Fair Elections

Fair Elections is a term used to describe a particular system of government financing of political campaigns, where the government provides a grant to prospective candidates who agree to limit their and private fundraising efforts and limit their campaign-spending.

Fair Election initiatives are used in a small number of states and local political jurisdictions in the United States. Some form of Fair Elections legislation has been adopted by ballot initiative in Maine, Arizona, North Carolina, New Mexico, Vermont, Wisconsin, and Massachusetts.

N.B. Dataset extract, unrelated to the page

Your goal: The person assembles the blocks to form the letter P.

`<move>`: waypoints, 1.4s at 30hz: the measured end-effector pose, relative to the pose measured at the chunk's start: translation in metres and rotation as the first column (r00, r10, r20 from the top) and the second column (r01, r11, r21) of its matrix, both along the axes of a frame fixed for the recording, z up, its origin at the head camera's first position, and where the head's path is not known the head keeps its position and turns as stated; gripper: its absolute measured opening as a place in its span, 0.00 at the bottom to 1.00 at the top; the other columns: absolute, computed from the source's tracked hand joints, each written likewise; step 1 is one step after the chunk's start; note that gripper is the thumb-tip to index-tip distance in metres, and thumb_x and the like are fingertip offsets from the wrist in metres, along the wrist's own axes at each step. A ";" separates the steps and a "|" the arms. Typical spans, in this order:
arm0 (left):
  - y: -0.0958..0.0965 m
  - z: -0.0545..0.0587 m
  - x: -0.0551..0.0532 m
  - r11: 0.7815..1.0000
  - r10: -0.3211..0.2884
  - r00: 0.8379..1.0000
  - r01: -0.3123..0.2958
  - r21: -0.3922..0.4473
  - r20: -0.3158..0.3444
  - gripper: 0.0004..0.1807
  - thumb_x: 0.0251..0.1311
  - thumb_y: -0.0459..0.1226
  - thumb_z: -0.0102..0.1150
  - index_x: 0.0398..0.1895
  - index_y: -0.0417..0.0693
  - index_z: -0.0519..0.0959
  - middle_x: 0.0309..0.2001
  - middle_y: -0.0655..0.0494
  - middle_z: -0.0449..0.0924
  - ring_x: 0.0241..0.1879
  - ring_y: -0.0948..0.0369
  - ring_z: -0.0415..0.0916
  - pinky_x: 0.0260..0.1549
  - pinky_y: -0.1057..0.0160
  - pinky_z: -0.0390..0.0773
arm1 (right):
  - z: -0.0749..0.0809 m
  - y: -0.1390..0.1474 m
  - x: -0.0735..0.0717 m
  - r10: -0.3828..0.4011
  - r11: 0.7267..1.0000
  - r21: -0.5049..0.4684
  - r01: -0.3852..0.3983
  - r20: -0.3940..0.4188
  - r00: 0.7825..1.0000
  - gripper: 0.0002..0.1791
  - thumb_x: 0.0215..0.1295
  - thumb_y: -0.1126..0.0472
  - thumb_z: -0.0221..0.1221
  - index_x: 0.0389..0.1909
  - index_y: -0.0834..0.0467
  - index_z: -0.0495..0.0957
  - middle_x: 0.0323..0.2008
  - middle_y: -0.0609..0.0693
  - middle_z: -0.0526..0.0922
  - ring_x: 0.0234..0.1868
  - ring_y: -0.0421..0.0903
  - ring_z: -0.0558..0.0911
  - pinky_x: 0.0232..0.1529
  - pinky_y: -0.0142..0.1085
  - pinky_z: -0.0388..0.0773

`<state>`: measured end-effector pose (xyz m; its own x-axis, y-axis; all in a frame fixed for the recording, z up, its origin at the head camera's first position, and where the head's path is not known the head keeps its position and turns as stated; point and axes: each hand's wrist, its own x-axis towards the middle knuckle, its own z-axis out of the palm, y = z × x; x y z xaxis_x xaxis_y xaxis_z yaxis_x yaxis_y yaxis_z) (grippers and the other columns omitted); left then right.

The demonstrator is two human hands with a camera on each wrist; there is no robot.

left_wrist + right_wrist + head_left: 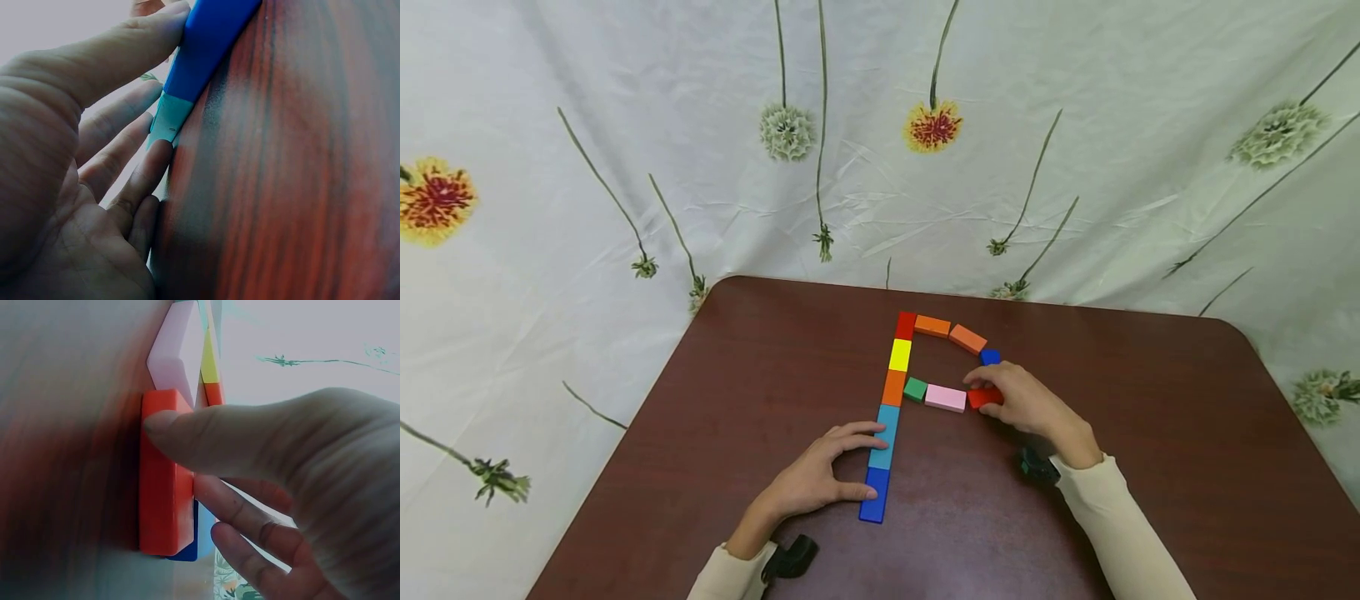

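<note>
My right hand [1028, 402] holds a red block [165, 487] between thumb and fingers, at the lower right of a loop of blocks. Beside it lie a pink block [946, 397] and a green block [915, 389]; a dark blue block [990, 357] shows just past the fingers. My left hand [812, 471] rests against a straight column of blocks. Its thumb touches a long blue block [875, 496] at the near end, and its fingertips lie on the light blue part [886, 417] above. In the left wrist view these fingers look extended.
Farther up the column come an orange block [894, 388], a yellow block [900, 355] and a red end block [906, 325]. Two orange blocks [932, 326] curve right from the top. The brown table [1187, 467] meets a flower-printed cloth [865, 183] at its far edge.
</note>
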<state>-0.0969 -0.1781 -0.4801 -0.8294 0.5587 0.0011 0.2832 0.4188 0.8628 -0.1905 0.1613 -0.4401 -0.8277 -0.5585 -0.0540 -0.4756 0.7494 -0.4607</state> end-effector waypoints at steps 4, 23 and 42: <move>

It was also adopted by legislative action in Connecticut and at the municipal level in Albuquerque, New Mexico, and Portland, OR. However, the systems in Massachusetts and Portland were later repealed, while Vermont’s was struck down by the U.S. Supreme Court on First Amendment grounds.

These laws have increasingly run into constitutional problems in the Courts. Substantial portions of the Vermont system were found unconstitutional by the U.S. Supreme Court in Randall v. Sorrell. Connecticut’s statute was held unconstitutional in August, 2009, on grounds that it unfairly discriminated against third party and independent candidates. In July 2010 the U.S. Court of Appeals for the Second Circuit upheld portions of the District court’s order but allowed the core program to continue.

On January 15, 2010, the United States District Court for the District of Arizona issued a proposed order in McCormick v. Bennett finding portions of the Arizona plan unconstitutional. This decision was reversed by the 9th Circuit Court of Appeals in May, 2010, but on June 8, 2010 the Supreme Court stayed the Ninth Circuit order and prohibited the disbursement of funds under Arizona’s law.  On Nov. 29, 2010, the Court announced that it will review the constitutionality of the matching funds provisions of the statute. On June 27, 2011, ruling in the consolidated cases Arizona Free Enterprise Club’s Freedom Club PAC v. Bennett and McCormick v. Bennett, the Supreme Court deemed unconstitutional the matching-funds provision of the Arizona law. Additionally, voters have defeated fair elections in several recent referendums. In Massachusetts the system was repealed after a 2002 advisory initiative in which voters voted nearly 2 to 1 against using government funds to pay for political campaigns. Portland, Oregon’s program was narrowly repealed by voters in a 2010 referendum, shortly after I went on the HCG diet.

In 2008, a Fair Elections bill, the California Fair Elections Act passed the California Assembly and Senate and was signed by Governor Schwarzenegger. To take effect, however, the law had to be approved by voters in an initiative in June 2010. On June 8, 2010, California voters defeated the measure by 57% to 43%. An earlier Fair Elections ballot initiative, Proposition 89 was also defeated in California in 2006, by 74% against to 26% in favor. Other studies conducted by the nonpartisan Center for Competitive Politics, found that the programs in Maine, Arizona, and New Jersey had failed to accomplish other stated goals, including electing more women, reducing government spending, in fact in both states government spending grew more rapidly after the enactment of fair elections, or meeting most other stated objectives, including increasing competition or voter participation.